Customer loyalty -- or the lack thereof -- might prove to be an issue for US carriers in the next year, according to new data from research firm Kantar Worldpanel.
Over the next 12 months, 44 percent of feature phone owners planning to get a smartphone are at the very least considering switching current carriers, Kantar reported Wednesday. A little over one-quarter of feature phone owners will be switching carriers in the next year.
Feature phones are quickly losing steam in the mobile space. For the first time recently, the devices are no longer the most popular mobile gadget purchases, being replaced by smartphones. Although carriers might prefer that -- there's more money in data devices, after all -- they might be a little more concerned now that Kantar's data is out.

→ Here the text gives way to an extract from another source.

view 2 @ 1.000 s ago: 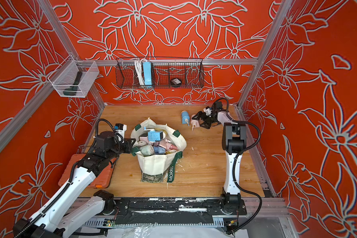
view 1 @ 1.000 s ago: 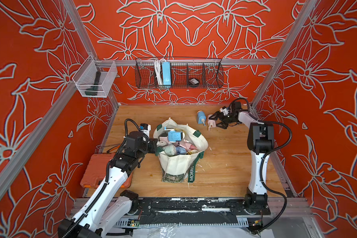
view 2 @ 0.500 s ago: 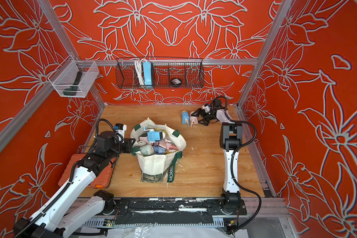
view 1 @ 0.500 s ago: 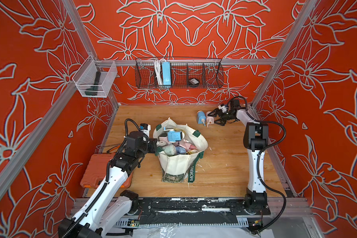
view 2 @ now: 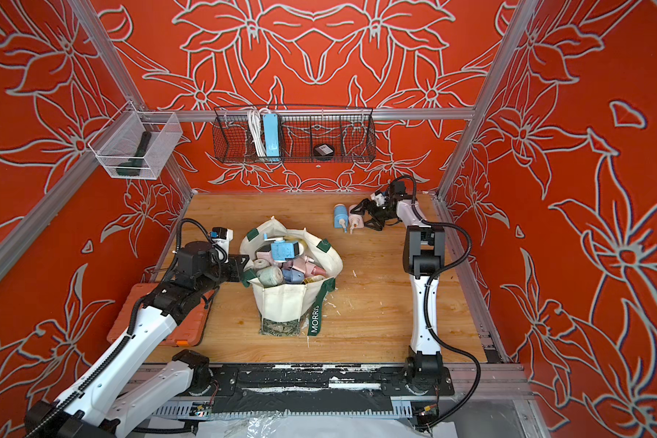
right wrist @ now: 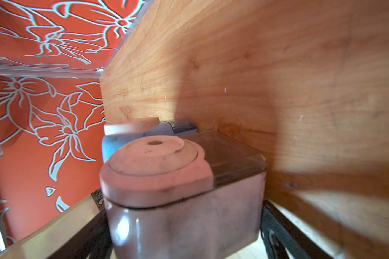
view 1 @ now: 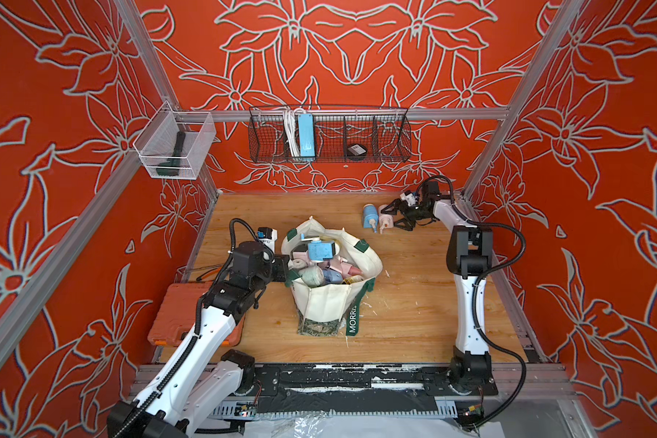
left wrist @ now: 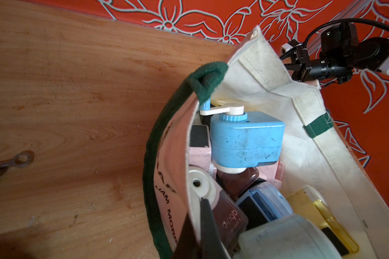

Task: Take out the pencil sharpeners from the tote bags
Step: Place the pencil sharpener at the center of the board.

In addition to looking at general consumer plans, the company examined customer loyalty to the top carriers in the US during the first quarter of the year. Kantar found that 91 percent of Verizon's current smartphone customers have no plans of going elsewhere, followed by 89 percent of T-Mobile customers. AT&T came in third place at 83 percent smartphone customer loyalty. Sprint was last at 74 percent.
It was an even more concerning story on the feature phone side, with 60 percent of Sprint feature phone customers saying they'd stick with their current carrier. AT&T was tops among its own feature phone customers, with 75 percent loyalty.
So, what ultimately determines a customer's loyalty? Devices aren't nearly as important as one might think.
"The data points collected from smartphone owners and intenders indicate that while device portfolios and customer care are important, the real battleground in carriers' acquisition and retention is quality of service and competitive pricing," Kantar Worldpanel Comtech Chief of Research Carolina Milanesi wrote in a statement.
CNET has contacted US carriers for comment on the report. We will update this story when we have more information.